TRY IT. A line containing "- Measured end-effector" appears in the material below. Return exactly every line from the first through that one, and only those.

════════════════

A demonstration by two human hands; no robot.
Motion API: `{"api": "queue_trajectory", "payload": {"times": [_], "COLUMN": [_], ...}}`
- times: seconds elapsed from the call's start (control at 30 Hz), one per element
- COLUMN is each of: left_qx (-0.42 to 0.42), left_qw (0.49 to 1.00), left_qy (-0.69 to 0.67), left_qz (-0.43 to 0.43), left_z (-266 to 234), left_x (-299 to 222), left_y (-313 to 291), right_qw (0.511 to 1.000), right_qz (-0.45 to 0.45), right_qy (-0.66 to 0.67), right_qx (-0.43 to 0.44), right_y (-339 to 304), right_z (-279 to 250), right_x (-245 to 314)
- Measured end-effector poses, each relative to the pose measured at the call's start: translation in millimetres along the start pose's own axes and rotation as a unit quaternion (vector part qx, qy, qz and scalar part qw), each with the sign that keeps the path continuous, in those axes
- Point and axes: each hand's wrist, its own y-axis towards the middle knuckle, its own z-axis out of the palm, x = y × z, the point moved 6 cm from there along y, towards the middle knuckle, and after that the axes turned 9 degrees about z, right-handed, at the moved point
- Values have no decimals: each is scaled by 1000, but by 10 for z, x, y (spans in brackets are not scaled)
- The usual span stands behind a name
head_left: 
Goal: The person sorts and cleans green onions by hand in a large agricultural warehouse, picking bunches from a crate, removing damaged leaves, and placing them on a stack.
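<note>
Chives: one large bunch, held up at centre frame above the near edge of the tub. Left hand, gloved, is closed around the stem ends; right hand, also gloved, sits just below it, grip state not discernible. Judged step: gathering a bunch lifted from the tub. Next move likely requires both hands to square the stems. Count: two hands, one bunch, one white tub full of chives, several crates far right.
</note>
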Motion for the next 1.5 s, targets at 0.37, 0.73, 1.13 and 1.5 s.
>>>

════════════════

WORKED SOLUTION.
A demonstration by two human hands; no robot.
Motion API: `{"api": "queue_trajectory", "payload": {"times": [_], "COLUMN": [_], ...}}`
- times: seconds elapsed from the call's start (control at 30 Hz), one per element
- COLUMN is each of: left_qx (-0.42 to 0.42), left_qw (0.49 to 1.00), left_qy (-0.69 to 0.67), left_qz (-0.43 to 0.43), left_z (-266 to 234), left_x (-299 to 222), left_y (-313 to 291), right_qw (0.511 to 1.000), right_qz (-0.45 to 0.45), right_qy (-0.66 to 0.67), right_qx (-0.43 to 0.44), right_y (-339 to 304), right_z (-279 to 250), right_x (-245 to 314)
- Measured end-effector poses, each relative to the pose measured at the call's start: translation in millimetres along the start pose's own axes and rotation as a unit quaternion (vector part qx, qy, qz and scalar part qw), each with the sign that keeps the path continuous, in those axes

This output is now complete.